O principal motivo para transformar um imóvel em bem de família é torná-lo um bem impenhorável, ou seja, protegê-lo de eventuais execuções e penhoras judiciais para sanar dívidas ou outros passivos legais. O recurso é previsto por lei e foi criado para proteger o direito à moradia de famílias, mas a ordem cronológica do caso de Saicali sugere que o real objetivo foi proteger o apartamento com vista para o mar com a iminente investigação sobre o desfalque da Americanas.

O apartamento de quase 200 metros quadrados fica em um ponto nobre da orla do Leblon e foi avaliado em R$ 11,2 milhões na ocasião da alteração no registro. Ele pertence a Saicali desde 2009. Procurada para comentar a alteração, a equipe de defesa da executiva não respondeu até o fechamento deste texto. O espaço segue aberto para manifestação.

Saicali chegou a ter um mandado de prisão expedido em junho durante a operação Disclosure da Polícia Federal (PF), mas estava em Portugal. Ela se apresentou à Justiça no país europeu três dias depois, apenas após ter sua prisão revogada. Ao desembarcar no Brasil, ela teve seu passaporte retido. A decisão judicial também prevê que a executiva permaneça no Rio de Janeiro durante as investigações e a proíbe de deixar o país.

O jornal Folha de S. Paulo revelou em junho passado que Saicali transferiu para seu filho quotas de uma empresa em seu nome no valor de R$ 13 milhões no apagar das luzes de 2022, 19 dias antes da divulgação do rombo pela empresa. Na ocasião, a defesa da executiva alegou que a mudança não teve o intuito de ocultar seu patrimônio e “decorreu de planejamento sucessório por motivos de saúde”.

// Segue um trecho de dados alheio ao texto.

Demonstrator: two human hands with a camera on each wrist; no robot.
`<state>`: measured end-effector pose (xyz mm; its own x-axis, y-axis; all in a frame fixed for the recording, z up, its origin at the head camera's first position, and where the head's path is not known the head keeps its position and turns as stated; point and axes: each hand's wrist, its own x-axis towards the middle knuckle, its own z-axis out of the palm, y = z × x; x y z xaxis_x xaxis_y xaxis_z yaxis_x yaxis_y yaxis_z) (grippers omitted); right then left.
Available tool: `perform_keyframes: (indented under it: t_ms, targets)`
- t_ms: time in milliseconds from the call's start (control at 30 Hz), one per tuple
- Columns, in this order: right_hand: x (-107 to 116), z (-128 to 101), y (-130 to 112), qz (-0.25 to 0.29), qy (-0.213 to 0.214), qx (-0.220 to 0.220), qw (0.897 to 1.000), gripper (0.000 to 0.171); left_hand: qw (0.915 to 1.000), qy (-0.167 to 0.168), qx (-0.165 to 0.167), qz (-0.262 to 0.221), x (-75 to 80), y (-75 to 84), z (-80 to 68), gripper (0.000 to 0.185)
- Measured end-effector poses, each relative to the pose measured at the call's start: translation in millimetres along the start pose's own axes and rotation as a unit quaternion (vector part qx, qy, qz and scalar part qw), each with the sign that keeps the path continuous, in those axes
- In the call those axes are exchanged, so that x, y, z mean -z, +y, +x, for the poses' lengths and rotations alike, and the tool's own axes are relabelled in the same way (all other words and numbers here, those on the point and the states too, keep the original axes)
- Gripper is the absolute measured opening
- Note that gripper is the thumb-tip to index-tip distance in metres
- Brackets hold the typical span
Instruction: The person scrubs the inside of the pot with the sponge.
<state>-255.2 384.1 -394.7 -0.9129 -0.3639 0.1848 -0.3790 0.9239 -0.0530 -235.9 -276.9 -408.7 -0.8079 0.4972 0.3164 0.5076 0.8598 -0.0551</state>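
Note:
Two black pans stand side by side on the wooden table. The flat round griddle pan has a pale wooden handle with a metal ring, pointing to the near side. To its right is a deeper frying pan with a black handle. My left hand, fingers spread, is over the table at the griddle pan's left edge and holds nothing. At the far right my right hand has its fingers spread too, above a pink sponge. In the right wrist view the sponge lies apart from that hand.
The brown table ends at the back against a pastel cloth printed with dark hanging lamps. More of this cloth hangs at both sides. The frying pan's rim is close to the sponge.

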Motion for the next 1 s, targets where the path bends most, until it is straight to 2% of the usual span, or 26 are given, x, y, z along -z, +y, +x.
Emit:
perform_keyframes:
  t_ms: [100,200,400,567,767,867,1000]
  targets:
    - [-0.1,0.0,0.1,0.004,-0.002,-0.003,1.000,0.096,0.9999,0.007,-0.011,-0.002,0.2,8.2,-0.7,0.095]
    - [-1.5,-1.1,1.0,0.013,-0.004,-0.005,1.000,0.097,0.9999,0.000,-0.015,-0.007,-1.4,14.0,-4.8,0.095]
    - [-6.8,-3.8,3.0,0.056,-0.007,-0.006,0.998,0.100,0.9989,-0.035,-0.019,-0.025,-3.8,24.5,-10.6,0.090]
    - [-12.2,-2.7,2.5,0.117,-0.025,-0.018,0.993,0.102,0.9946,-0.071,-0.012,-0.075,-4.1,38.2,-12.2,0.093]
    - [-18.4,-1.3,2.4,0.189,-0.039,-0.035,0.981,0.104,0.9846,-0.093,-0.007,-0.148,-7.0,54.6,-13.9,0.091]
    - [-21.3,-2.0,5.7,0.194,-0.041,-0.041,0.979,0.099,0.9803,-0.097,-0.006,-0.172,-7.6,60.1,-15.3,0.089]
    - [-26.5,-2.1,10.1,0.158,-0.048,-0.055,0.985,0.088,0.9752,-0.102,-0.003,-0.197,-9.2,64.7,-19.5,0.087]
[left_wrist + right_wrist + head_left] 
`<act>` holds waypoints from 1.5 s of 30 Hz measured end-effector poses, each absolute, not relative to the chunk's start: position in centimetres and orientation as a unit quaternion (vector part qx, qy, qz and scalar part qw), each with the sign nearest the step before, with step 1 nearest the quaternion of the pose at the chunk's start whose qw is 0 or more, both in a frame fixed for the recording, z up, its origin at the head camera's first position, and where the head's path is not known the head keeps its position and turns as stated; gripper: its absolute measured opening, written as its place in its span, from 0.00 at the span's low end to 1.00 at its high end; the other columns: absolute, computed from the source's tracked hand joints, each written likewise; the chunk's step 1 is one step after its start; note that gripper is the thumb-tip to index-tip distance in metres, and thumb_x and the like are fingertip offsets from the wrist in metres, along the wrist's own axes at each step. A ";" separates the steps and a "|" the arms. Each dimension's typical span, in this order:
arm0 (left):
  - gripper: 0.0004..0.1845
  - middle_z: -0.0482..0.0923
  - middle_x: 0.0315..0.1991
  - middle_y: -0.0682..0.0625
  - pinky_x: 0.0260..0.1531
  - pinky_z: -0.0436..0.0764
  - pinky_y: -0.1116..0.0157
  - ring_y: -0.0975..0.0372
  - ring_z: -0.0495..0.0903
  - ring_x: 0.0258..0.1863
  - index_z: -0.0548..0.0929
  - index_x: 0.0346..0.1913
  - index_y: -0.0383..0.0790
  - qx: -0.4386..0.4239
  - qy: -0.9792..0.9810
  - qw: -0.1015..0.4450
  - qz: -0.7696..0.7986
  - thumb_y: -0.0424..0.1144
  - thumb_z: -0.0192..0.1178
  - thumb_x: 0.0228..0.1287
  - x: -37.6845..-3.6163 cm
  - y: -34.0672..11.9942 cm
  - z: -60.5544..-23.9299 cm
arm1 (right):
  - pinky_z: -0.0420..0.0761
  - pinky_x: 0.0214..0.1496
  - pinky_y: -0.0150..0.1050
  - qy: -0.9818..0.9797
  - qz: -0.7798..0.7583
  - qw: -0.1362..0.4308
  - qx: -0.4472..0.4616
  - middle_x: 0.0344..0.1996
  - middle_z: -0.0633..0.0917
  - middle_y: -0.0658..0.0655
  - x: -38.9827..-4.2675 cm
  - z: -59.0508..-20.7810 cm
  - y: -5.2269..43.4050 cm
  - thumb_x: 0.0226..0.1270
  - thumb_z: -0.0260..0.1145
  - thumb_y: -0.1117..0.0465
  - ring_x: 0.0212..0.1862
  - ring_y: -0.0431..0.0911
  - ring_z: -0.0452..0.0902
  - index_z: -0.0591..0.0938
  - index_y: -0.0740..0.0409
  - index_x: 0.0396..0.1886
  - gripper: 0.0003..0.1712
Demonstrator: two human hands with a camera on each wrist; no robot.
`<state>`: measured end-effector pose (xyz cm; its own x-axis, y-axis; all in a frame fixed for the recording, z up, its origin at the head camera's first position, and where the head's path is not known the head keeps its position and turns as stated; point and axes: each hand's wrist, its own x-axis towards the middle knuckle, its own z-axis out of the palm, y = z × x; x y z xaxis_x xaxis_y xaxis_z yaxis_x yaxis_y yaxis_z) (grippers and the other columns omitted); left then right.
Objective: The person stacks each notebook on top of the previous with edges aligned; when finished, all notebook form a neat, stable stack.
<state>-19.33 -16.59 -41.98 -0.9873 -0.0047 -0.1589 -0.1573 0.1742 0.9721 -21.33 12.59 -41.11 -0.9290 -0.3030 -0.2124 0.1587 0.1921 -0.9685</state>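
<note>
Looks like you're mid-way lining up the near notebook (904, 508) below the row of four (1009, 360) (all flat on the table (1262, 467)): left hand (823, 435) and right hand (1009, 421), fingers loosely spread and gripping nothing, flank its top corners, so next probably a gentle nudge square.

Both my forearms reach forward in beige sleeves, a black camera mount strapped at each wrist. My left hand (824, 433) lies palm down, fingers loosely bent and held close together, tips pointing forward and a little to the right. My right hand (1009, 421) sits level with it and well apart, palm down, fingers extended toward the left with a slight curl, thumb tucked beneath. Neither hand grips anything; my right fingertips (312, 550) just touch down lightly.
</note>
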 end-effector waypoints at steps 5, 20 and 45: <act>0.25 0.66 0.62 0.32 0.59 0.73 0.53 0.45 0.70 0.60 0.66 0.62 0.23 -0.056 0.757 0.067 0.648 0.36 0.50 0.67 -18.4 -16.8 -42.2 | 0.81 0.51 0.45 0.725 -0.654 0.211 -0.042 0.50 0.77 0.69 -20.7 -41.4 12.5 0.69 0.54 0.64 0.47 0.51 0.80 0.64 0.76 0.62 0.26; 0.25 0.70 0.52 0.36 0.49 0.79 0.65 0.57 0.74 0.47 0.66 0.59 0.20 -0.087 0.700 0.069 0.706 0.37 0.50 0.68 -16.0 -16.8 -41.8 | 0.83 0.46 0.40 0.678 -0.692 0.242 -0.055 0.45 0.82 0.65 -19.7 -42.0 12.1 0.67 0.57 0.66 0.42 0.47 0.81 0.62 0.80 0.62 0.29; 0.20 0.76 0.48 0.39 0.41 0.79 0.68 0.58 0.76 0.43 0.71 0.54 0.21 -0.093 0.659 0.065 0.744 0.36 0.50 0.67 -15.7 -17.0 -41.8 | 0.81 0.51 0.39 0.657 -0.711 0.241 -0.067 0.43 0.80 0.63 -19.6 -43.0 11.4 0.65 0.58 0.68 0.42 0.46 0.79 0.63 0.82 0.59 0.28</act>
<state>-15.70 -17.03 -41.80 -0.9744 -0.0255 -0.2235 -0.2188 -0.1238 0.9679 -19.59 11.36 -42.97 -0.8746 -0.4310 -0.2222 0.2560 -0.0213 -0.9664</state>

Segundo a apuração da Polícia Federal, o ex-CEO da Americanas Miguel Gutierrez, que era chefe de Saicali e é acusado de atuar com ela e outros diretores da Americanas para fraudar os números divulgados para o mercado, também fez uso do expediente do bem de família.

Gutierrez teria atuado para blindar seu patrimônio com remessas bilionárias para offshores em paraísos fiscais e a transferência de seus imóveis para empresas no nome de familiares. O único apartamento que permaneceu em seu nome se tornou impenhorável após mudança registrada em cartório.

A movimentação do ex-CEO aconteceu ainda em 2022, antes do esquema fraudulento vir à tona.

Como mostramos no blog em junho, a alta cúpula da Americanas tentou encobrir rastros da fraude antes da transição para a gestão Rial.

Os delatores Marcelo Nunes (então diretor executivo financeiro) e Flávia Carneiro (superintendente da Controladoria da Americanas) relataram ao MPF que Gutierrez realizou duas reuniões assim que soube que seria substituído no comando da empresa, em agosto de 2022. Os encontros contaram com a presença de Saicali e, na segunda ocasião, os executivos discutiram como maquiar a fraude contábil para ludibriar o futuro CEO junto de outros diretores.

Ainda de acordo com o MPF, a meta do grupo era levantar R$ 15 bilhões “mediante estratagemas contábeis falsos”. Carneiro, então, consolidou o plano em um arquivo que detalhou os riscos e a documentação necessária para cada "ajuste" realizado para esconder as fraudes. A versão final do balanço da empresa, já maquiado, foi apresentada a Sergio Rial em 27 de outubro de 2022.

O planejamento também foi confirmado por trocas de e-mail e mensagens de WhatsApp fornecidas pelos delatores à Justiça. O esquema só foi descoberto porque, depois dessa apresentação, Marcelo Nunes decidiu alertar informalmente o executivo André Covre, que se preparava para assumir o cargo de CFO da Americanas na gestão de Rial, sobre as fraudes.

De acordo com o MPF, Nunes subsidiou a dupla com outros documentos que permitiram aos novos dirigentes o mapeamento de outras irregularidades nas finanças da companhia, que foram comunicadas oficialmente ao mercado em 11 de janeiro de 2023.